Please quote the material exactly, every line of it.
Segment Start: DATA SECTION
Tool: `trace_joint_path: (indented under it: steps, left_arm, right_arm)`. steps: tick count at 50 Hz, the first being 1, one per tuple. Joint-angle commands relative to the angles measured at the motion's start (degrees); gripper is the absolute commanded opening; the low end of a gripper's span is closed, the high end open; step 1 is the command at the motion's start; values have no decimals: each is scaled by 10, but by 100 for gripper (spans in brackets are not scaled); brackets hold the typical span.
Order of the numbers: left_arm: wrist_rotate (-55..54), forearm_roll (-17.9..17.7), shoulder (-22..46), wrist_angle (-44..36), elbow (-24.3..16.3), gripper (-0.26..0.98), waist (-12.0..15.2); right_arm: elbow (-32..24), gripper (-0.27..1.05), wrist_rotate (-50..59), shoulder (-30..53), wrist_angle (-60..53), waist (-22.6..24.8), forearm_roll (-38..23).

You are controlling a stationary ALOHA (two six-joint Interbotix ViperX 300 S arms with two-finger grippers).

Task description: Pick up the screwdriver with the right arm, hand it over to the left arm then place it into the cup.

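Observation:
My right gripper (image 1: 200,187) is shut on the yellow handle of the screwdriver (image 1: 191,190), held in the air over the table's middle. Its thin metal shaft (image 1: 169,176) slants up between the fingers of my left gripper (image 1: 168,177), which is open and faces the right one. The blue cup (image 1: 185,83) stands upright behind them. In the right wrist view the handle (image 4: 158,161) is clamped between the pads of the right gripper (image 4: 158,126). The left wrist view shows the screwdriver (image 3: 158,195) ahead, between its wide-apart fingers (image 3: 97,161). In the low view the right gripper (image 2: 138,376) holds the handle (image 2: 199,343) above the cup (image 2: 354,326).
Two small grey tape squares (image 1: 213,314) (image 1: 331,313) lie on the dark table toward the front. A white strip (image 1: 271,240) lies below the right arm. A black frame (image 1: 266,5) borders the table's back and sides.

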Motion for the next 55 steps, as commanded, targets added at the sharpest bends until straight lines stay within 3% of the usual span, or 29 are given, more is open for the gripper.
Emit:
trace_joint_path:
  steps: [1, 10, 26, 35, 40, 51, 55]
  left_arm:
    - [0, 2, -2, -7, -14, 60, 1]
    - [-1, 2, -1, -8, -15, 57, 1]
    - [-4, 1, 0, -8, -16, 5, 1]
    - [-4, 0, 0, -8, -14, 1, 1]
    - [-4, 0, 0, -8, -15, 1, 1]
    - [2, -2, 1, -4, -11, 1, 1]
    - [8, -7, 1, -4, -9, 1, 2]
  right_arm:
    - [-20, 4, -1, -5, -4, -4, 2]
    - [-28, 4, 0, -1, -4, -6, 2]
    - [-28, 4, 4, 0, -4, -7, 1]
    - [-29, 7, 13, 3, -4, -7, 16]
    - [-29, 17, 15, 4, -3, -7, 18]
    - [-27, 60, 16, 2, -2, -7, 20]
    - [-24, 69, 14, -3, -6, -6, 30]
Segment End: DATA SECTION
▸ EXERCISE OUTPUT
Tool: `trace_joint_path: (indented under it: steps, left_arm, right_arm)`. steps: tick count at 50 Hz, the first being 1, one per tuple. Joint-angle commands relative to the angles measured at the motion's start (degrees); gripper is the absolute commanded opening; the low end of a gripper's span is closed, the high end open; step 1 is the command at the motion's start; values have no decimals: each is scaled by 10, but by 100 for gripper (spans in brackets are not scaled); brackets hold the typical span.
Order of the numbers: left_arm: wrist_rotate (-55..54), forearm_roll (-17.9..17.7), shoulder (-22..46), wrist_angle (-44..36), elbow (-24.3..16.3), gripper (-0.26..0.98), waist (-12.0..15.2); right_arm: elbow (-32..24), gripper (-0.27..1.05), wrist_rotate (-50..59), shoulder (-30..53), wrist_angle (-60..53), waist (-22.6..24.8), forearm_roll (-38..23).

You are controlling a stationary ALOHA (two six-joint Interbotix ViperX 300 S arms with two-finger grippers).

Task description: Pick up the screwdriver with the right arm, hand it over to the left arm then place it into the cup.

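Observation:
My right gripper (image 1: 200,187) is shut on the yellow handle of the screwdriver (image 1: 191,190), held in the air over the table's middle. Its thin metal shaft (image 1: 169,176) slants up between the fingers of my left gripper (image 1: 168,177), which is open and faces the right one. The blue cup (image 1: 185,83) stands upright behind them. In the right wrist view the handle (image 4: 158,161) is clamped between the pads of the right gripper (image 4: 158,126). The left wrist view shows the screwdriver (image 3: 158,195) ahead, between its wide-apart fingers (image 3: 97,161). In the low view the right gripper (image 2: 138,376) holds the handle (image 2: 199,343) above the cup (image 2: 354,326).
Two small grey tape squares (image 1: 213,314) (image 1: 331,313) lie on the dark table toward the front. A white strip (image 1: 271,240) lies below the right arm. A black frame (image 1: 266,5) borders the table's back and sides.
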
Motion for the next 55 steps, as commanded, targets added at the sharpest bends until straight lines stay within 3% of the usual span, or 29 are given, more is open for the gripper.
Emit:
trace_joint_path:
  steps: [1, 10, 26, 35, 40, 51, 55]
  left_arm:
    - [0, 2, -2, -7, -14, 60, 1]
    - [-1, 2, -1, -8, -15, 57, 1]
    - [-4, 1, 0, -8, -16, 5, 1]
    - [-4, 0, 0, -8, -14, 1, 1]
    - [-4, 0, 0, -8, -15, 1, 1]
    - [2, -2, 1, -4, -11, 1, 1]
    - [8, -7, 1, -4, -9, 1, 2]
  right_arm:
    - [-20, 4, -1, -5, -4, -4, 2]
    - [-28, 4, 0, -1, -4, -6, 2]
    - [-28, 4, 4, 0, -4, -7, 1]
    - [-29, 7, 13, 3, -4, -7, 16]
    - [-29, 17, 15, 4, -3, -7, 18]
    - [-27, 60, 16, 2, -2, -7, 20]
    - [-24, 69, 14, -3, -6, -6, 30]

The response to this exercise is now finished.